Hi,

I am a grad student at the University of Illinois, working in Brian DeMarco's trapped ion group. We have been using ARTIQ while setting up our experiment for about six months and have recently had a connection error cause many (roughly half) of our experiment runs to fail. The primary error is "TimeoutError: [WinError 10060] A connection attempt failed because the connected party did not properly respond after a period of time, or established connection failed because connected host has failed to respond" (full trackback below) and appears to arise spontaneously, inhibit the crate connection for about a minute, and then cease. Monitoring on PuTTY, the boot log is posted when the error "ends," and Wireshark indicates no communications with the crate during this time.

Indications that the error is occurring include the above error being thrown when trying to run a script, regardless of its content. Our scripts involve simple DDS and TTL pulse sequences and setting DAC values, and we have encountered "random" DDS and TTL channels turning off mid-sequence as another indication of the error.

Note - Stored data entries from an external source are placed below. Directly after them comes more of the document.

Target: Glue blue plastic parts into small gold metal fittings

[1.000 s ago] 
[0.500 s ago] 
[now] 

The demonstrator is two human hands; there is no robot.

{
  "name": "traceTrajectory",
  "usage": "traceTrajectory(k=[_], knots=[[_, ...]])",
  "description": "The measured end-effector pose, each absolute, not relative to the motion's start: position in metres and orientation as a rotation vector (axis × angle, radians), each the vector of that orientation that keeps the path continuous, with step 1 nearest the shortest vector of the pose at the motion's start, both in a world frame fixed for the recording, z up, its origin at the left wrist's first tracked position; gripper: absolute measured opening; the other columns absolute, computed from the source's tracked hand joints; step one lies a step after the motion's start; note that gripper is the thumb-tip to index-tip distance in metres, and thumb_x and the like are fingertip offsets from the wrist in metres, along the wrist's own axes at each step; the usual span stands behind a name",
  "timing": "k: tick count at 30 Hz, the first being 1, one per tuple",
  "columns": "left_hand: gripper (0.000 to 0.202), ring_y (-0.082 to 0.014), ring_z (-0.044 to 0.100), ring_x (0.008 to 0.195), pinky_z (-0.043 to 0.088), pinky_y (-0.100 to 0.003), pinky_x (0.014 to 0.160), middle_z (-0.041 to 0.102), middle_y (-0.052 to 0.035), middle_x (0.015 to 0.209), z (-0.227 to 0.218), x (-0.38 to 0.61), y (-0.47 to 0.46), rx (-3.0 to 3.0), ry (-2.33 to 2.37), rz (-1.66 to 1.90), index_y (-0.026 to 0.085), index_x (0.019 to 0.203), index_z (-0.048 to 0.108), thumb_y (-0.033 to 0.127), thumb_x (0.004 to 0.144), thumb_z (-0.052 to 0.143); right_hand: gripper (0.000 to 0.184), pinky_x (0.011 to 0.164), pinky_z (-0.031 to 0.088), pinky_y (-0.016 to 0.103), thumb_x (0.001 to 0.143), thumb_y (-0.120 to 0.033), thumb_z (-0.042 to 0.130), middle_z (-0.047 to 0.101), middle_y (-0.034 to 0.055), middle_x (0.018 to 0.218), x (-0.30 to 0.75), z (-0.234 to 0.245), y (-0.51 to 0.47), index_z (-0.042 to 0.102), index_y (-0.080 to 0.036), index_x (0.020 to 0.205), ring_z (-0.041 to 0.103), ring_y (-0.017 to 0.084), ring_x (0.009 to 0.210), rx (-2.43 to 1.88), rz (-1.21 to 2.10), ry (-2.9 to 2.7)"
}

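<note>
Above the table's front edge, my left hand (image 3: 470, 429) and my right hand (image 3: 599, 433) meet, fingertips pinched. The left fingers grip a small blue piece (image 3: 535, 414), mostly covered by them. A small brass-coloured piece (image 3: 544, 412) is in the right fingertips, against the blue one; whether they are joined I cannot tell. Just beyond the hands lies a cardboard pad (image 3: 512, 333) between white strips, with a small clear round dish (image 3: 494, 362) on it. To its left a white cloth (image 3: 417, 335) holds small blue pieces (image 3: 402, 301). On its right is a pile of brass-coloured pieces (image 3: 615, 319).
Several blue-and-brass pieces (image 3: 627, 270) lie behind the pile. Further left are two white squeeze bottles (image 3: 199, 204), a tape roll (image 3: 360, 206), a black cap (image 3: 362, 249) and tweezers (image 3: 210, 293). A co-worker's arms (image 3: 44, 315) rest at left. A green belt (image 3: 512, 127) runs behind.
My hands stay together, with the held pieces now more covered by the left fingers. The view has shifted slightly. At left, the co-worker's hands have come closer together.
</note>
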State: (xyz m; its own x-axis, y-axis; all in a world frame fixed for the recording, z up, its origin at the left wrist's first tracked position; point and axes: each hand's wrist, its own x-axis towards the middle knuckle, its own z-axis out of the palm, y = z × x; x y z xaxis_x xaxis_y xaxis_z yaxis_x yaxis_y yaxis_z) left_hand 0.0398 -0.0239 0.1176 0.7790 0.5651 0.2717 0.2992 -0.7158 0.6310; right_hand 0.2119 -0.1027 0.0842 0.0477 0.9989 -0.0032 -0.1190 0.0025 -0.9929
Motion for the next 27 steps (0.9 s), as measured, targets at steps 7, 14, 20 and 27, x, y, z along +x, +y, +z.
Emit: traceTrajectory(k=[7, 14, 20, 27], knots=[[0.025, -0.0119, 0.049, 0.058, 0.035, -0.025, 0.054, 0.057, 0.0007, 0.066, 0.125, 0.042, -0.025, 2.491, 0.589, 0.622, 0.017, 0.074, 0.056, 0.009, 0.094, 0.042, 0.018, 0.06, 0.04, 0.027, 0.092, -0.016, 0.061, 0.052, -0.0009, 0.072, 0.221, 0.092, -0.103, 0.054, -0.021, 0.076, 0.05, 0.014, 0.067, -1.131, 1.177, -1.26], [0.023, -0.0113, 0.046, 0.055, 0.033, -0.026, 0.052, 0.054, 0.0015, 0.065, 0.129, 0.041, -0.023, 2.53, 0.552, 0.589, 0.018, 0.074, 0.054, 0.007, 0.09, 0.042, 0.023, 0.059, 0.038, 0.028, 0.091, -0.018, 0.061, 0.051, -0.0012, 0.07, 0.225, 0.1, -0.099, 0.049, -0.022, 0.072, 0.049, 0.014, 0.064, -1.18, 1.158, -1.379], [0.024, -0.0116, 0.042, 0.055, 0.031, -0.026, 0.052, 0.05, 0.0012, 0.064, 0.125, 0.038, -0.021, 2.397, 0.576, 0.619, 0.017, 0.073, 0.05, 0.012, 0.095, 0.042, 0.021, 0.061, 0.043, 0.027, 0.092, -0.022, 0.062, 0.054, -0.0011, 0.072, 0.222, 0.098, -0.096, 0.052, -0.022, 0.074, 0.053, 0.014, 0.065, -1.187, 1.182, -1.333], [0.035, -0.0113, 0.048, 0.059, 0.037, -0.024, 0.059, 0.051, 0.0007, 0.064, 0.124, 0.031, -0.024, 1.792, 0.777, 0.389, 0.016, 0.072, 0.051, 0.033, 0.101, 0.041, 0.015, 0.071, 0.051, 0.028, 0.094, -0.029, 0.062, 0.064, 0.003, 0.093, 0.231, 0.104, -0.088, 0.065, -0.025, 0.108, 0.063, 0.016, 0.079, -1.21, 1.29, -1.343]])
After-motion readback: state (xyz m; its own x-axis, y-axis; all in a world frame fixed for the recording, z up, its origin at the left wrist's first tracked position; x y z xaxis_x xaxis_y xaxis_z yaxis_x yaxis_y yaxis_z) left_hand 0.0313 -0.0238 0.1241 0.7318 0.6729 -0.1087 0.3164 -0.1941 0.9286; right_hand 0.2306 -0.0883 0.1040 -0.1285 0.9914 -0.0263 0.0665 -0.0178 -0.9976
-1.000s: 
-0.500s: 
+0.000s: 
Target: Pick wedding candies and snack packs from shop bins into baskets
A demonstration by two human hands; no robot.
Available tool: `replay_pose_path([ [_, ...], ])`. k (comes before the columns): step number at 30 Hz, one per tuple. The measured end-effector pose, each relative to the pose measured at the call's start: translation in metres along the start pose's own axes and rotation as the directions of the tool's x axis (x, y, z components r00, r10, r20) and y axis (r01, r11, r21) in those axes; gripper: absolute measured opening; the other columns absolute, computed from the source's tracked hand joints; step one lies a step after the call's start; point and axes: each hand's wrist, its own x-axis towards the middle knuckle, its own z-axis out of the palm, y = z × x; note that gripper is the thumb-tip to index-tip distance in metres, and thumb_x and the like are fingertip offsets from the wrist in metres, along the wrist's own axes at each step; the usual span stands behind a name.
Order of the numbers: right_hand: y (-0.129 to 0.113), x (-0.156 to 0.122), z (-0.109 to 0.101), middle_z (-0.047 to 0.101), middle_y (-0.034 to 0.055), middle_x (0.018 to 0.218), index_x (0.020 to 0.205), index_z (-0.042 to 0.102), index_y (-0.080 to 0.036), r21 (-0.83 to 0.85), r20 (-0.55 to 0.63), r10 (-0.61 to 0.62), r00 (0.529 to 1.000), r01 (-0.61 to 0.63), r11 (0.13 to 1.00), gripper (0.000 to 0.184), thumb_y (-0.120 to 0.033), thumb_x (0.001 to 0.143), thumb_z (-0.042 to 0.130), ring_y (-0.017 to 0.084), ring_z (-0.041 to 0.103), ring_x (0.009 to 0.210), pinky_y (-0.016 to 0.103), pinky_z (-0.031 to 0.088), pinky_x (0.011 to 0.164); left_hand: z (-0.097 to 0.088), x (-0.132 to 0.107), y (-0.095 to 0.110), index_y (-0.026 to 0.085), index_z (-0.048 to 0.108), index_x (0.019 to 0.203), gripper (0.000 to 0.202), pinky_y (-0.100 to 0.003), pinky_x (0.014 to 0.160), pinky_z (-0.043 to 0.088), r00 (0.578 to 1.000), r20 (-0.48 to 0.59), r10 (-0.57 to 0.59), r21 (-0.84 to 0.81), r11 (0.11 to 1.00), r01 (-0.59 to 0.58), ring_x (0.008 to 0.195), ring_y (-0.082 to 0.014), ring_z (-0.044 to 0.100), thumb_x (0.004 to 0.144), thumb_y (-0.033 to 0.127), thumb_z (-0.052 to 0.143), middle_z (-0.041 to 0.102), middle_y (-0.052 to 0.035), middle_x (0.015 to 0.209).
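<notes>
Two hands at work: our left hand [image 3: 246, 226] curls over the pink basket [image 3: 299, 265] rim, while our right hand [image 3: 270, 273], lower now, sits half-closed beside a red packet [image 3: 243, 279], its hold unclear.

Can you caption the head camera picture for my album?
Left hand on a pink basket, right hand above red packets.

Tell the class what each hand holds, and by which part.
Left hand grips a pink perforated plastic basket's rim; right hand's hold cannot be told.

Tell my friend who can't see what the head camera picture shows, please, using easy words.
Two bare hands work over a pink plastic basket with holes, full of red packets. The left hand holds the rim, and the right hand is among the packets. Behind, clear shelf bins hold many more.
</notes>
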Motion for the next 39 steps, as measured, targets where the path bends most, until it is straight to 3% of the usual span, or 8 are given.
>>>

I have tried disconnecting everything from our crate and computer except the ethernet communication and USB-UART lines, changing the ethernet cable, and changing the computer's ethernet port without being able to identify the cause.

Error trackback:
Traceback (most recent call last):
File "C:\ProgramData\Anaconda3\envs\artiq-6-illinois\Scripts\artiq_run-script.py", line 9, in <module>
sys.exit(main())
File "C:\ProgramData\Anaconda3\envs\artiq-6-illinois\lib\site-packages\artiq\frontend\artiq_run.py", line 224, in main
return run(with_file=True)
File "C:\ProgramData\Anaconda3\envs\artiq-6-illinois\lib\site-packages\artiq\frontend\artiq_run.py", line 210, in run
raise exn
File "C:\ProgramData\Anaconda3\envs\artiq-6-illinois\lib\site-packages\artiq\frontend\artiq_run.py", line 203, in run
exp_inst.run()
File "C:\ProgramData\Anaconda3\envs\artiq-6-illinois\lib\site-packages\artiq\language\core.py", line 54, in run_on_core
return getattr(self, arg).run(run_on_core, ((self,) + k_args), k_kwargs)
File "C:\ProgramData\Anaconda3\envs\artiq-6-illinois\lib\site-packages\artiq\coredevice\core.py", line 132, in run
self.comm.check_system_info()
File "C:\ProgramData\Anaconda3\envs\artiq-6-illinois\lib\site-packages\artiq\coredevice\comm_kernel.py", line 342, in check_system_info
self._write_empty(Request.SystemInfo)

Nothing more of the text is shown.